As I awkwardly stumbled through the inky experience, I considered that though countless others had done the same, this felt exclusive. The darkness lent an indefinable quality to the situation, as if I could be anywhere during the eclipse. I was exploring someplace completely new and different.
In his book The Innocents Abroad, Mark Twain observes: "Discovery! To know that you are walking where none others have walked, that you are beholding what human eye has not seen before . . . these are the things that confer a pleasure compared with which other pleasures are tame and commonplace."

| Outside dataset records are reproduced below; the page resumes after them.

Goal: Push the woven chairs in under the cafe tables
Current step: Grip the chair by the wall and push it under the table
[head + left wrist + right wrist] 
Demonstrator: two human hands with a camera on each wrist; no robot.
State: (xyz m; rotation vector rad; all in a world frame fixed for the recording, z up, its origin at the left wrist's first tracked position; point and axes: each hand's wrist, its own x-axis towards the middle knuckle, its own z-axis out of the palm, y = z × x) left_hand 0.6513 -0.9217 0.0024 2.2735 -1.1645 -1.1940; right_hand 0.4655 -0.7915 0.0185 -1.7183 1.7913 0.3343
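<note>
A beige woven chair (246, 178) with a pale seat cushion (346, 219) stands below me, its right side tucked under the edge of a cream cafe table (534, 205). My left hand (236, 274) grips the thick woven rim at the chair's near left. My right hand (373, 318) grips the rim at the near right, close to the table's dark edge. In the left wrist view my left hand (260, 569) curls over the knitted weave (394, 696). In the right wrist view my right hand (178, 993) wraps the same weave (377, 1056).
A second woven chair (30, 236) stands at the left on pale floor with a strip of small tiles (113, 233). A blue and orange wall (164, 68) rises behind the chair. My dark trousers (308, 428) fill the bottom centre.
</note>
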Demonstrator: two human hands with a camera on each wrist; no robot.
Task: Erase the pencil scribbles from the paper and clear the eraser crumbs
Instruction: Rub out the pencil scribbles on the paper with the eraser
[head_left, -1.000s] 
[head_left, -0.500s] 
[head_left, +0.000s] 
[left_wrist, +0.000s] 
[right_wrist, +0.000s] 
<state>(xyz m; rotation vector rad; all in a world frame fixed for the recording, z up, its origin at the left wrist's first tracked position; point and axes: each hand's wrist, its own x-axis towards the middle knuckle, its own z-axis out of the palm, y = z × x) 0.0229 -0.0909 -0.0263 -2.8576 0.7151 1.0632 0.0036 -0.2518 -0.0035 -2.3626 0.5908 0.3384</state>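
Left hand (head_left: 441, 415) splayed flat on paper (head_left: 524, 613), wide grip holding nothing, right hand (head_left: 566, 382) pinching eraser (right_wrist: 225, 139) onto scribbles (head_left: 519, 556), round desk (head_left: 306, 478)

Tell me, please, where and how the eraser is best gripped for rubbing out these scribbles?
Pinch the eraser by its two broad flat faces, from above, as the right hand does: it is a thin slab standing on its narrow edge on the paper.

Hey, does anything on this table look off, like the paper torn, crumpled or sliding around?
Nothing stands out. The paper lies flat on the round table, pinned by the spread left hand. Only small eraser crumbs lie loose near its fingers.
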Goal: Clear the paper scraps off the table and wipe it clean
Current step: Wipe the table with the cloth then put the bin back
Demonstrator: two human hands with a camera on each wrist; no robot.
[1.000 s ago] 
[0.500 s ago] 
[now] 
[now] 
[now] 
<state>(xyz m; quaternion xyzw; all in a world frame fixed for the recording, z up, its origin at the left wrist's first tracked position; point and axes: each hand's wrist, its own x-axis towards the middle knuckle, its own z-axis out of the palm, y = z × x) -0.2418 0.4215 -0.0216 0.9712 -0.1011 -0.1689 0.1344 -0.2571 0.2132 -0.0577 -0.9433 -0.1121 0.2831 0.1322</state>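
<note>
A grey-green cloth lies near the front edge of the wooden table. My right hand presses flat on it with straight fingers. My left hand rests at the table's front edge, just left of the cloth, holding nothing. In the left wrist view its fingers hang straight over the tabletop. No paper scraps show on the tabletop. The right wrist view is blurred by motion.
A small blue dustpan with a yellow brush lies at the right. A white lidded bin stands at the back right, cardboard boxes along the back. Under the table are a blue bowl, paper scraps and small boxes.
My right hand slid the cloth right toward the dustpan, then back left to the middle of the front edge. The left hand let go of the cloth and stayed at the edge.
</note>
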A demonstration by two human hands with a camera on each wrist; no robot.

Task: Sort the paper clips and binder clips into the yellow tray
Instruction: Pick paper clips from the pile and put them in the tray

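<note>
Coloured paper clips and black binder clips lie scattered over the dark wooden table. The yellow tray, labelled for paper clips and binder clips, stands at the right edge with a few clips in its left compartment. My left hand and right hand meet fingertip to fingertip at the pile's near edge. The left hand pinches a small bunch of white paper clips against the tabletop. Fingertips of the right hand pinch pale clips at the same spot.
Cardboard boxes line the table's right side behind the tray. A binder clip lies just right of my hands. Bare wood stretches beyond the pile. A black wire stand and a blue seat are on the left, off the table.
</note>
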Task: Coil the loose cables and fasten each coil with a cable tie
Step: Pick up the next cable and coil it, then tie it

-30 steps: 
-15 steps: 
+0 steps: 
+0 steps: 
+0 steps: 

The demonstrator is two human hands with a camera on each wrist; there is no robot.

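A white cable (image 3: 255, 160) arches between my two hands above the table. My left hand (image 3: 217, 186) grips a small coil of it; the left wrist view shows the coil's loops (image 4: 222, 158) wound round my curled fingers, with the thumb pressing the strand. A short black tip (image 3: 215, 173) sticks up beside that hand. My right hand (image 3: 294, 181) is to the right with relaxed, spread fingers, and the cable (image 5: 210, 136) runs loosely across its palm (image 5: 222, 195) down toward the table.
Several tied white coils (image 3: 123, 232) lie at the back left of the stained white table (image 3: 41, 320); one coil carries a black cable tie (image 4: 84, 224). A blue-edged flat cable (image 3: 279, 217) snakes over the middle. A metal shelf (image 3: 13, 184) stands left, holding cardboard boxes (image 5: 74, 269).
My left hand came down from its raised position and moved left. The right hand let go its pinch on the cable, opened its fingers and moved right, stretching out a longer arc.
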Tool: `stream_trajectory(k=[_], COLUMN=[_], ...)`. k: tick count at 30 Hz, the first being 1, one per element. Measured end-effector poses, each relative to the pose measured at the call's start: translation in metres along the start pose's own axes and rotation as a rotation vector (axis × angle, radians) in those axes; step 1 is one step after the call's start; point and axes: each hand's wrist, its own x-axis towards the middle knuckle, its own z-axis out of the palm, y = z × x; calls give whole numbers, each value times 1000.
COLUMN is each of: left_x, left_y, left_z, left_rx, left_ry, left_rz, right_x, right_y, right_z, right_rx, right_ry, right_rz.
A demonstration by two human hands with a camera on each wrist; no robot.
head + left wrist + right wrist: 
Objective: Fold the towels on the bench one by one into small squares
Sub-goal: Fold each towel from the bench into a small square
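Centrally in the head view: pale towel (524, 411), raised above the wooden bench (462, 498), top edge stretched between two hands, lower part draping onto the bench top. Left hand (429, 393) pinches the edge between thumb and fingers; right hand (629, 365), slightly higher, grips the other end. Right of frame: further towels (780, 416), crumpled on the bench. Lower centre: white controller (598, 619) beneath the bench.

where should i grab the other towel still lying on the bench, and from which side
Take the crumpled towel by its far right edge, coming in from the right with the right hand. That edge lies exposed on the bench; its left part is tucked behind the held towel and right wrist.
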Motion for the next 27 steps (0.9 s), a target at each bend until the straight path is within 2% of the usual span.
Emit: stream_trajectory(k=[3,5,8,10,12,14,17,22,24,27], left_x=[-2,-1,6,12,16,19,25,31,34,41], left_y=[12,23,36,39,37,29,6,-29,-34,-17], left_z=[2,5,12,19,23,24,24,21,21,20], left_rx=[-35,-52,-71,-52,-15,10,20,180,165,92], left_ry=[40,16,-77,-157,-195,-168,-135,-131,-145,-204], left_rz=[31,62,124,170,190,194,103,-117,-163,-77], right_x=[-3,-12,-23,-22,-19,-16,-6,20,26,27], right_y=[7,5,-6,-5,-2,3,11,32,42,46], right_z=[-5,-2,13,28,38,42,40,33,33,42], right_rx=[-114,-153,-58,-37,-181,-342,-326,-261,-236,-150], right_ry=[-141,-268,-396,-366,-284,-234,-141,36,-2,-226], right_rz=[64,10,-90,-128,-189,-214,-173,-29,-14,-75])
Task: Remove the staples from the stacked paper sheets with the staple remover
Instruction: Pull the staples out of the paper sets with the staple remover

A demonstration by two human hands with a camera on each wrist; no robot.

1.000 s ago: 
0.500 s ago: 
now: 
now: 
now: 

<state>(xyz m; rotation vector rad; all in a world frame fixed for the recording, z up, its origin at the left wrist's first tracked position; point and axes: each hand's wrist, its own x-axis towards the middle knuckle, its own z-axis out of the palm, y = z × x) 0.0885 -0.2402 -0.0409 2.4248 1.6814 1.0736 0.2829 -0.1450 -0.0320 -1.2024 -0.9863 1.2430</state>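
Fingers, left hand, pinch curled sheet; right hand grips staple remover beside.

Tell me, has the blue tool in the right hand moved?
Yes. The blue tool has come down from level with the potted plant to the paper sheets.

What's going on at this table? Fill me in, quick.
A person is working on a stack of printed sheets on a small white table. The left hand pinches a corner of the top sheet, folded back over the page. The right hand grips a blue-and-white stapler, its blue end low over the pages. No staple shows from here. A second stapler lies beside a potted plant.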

Unfortunately, there's a discouraging idea pervading the travel world that there are no places left on Earth to discover. The emergency wanderlust beacon has been directed to the virgin topography of Patagonia or the isolation of Papua before they are overrun by tourists. So as we flock to those parts of our planet where "traveling" might still be considered "exploring," we forget that the greatest unexplored regions on Earth are the bottom of the ocean, the vastness of space, and the human mind. And what do all of these have in common?
Darkness.
I'm not suggesting that the only way to new explorations is on a space shuttle, but rather a reconsideration of what darkness means to a traveler. We travel because of the distance between home and elsewhere, the excitement of what will unfold abroad, the unknown. It is what the French call L'appel du vide, the call of the void; essentially, it is the darkness that motivates us to move. And always in the darkness we are beholding what human eye has not seen before.
So whether you travel where none other has walked or millions have flocked, what's important is that we don't really know what we'll see, whom we'll meet, or what will happen when we're there. The darkness lures us forward toward experiences so pleasurable and so withdrawn from the tame and commonplace that it's sometimes hard to tell if our eyes are open - or closed.